The Senate voted 50-49 to confirm Bernard McNamee to serve on the Federal Energy Regulatory Commission. Democrats say he should recuse himself from coal and nuclear matters because of his work on a bailout proposal for both while working in Trump's Department of Energy.
Sen. Joe Manchin of West Virginia is a leading contender to be the top Democrat on the Senate Energy Committee, which is deeply involved in climate-related policy. While Manchin doesn't deny that climate science is happening, his pro-coal positions and campaign contributions from the fossil fuel industry are raising concerns among Democrats.
During his presidential campaign, Jair Bolsonaro pledged to open more of the Amazon to mining and agriculture, alarming environmentalists. But as he assembles his cabinet, competing philosophies of key appointees make the incoming administration's actions on climate and other policy areas harder to predict.
December 6, 2018
Melting on Greenland's ice sheet has gone into "overdrive," with meltwater runoff increasing 50 percent since the start of the industrial era and continuing to accelerate, new research shows. As more water runs off the ice sheet, it drives sea level rise, putting new pressure on coastal communities around the world.
Alberta, home of Canada's tar sands, announced it would temporarily cut oil production next year to boost prices in the face of limited pipeline capacity. It's an effort to buy time, but it may be a sign of lasting troubles for the industry.
Between 2014 and 2016, emissions remained largely flat, leading to hopes that the world was beginning to turn a corner.

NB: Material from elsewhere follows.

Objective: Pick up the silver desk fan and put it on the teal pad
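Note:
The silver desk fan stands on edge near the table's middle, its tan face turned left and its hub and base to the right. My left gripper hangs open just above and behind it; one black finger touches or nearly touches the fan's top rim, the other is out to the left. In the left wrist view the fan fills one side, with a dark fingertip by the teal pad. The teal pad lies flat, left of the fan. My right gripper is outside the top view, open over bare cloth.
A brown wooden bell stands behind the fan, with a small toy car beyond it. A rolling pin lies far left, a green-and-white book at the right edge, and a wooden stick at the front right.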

But in 2017, global emissions grew 1.6 percent. The rise in 2018 is projected to be 2.7 percent.
China is the world's biggest carbon polluter and it burns half the world's coal. But it's also a leader in renewable energy and gets a quarter of its electricity from renewable sources. That makes it a key country to watch in climate talks.
Taylor Energy, which has been ordered by the Coast Guard to fix a 14-year oil leak, says oil seeping from the seafloor is producing the large sheen near the site of the company's damaged MC-20 Saratoga oil platform. Coast Guard officials say that can't explain the large amount of oil.
New Zealand considers climate change to be the greatest threat to its security, a defense memo shows. While there are clear physical threats from climate change, the memo notes that countries could use assistance on climate change to boost their influence in the region.